China's Yuan Rises Most Since Dollar Link Ended; Bonds Decline (Bloomberg)
The Yuan rose 0.3%, the largest move since the iron link between it and the Dollar was lifted. Not that there are any measures that will really cool off China, but policymakers are still clinging to the notion that a few tweaks here and there, will be able to slowly correct some of the major imbalances out there. Best of luck to 'em.
Oracle Lets BEA Bid Die; Icahn Pushes for Auction (WSJ)
So Oracle has dropped its BEA bid. Done, gone, walked away... kaput. No longer interested. Now the stock falls, and now management is left, with a stock price below what it could've been, Carl Icahn breathing down their necks and a whole bunch of upset shareholders. Brilliant (sarcastic, if you're talking about BEA management; brilliant if you're referring to Ellison). In a statement, Oracle said this: "if the BEA shareholders are unhappy with the behavior of the BEA board it is up to those shareholders, not Oracle, to take the appropriate action." The company also dropped other hints that it could revisit the bid in the future, if the situation was right, though it said it had no guarantees. So the idea may be, let the board get beat up for a while over this... let some lose their jobs, and them come in when the stock is at $8 and put in a $12 per share bid. Just watch.
Driving a Hummer On Tokyo Streets Takes a Battle Plan (WSJ)
Yes, apparently it takes a battle plan to drive a Hummer in Tokyo. Actually, this is an interesting article; apparently, the ridiculous Arnold-mobiles are taking off in the country, which, as you could imagine, isn't really designed for cars of that size. Good to see they're spending again.
Dear Economist, I am a woman in my early 30s. I am also a virgin. Should I be? (Financial Times)
Advice columnist/economist Tim Harford answers the tough questions indeed.
Making Money from Droughts (Paul Kedrosky)
We've heard a few people talk about water as the new oil, which is pretty scrazy (scary, crazy), since there's no ethanol or solar power to come in and take its place. Paul Kedrosky has a couple links outlining the bullish case on water and possible money making plays on the theme. Still, our libertarian optimist thinks that the price of water desalinization and transport will miraculously plummet, proving to be a solution for the whole problem. We're sure Julian Simon would agree.
$90 a barrel: Is it time to start worrying about the oil price shock of 2007? (Econbrowser)
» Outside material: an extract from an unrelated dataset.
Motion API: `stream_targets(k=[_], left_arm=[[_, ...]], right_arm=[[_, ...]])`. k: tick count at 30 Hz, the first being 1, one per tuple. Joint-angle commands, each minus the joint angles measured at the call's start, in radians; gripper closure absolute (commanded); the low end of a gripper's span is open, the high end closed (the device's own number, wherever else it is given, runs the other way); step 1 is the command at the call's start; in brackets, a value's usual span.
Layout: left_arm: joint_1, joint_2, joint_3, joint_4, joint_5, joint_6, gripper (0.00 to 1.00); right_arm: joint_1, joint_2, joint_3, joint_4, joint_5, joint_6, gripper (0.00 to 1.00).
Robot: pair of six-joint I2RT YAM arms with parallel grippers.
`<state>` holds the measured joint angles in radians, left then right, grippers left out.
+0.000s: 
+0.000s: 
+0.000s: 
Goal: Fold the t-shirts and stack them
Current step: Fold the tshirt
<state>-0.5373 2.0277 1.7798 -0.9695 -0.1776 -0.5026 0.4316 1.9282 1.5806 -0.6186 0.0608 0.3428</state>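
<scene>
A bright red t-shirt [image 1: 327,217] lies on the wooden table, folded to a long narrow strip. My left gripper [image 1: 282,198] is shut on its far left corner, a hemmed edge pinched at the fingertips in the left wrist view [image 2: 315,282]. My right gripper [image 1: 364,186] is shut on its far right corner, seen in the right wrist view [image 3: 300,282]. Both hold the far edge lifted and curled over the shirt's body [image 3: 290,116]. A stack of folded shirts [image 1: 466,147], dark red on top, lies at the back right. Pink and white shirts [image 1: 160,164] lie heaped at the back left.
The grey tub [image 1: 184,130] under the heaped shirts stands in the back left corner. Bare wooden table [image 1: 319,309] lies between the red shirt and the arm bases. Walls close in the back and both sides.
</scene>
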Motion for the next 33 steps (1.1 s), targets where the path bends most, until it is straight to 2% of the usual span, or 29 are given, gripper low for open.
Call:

Is oil finally going to prove our undoing this time? We've been doing fine so far. Actually, the oil story doesn't even seem to be as big as it was last year. Sure, oil is at $90, but where are the oil hearings, the calls for windfall profit taxes? Where's Chuck Schumer standing outside of a Hess? Has it even come up in the Presidential debates? Has John Edwards accused Hill of being in the pocket of Big Oil? Then again, maybe these are all signs of complacency.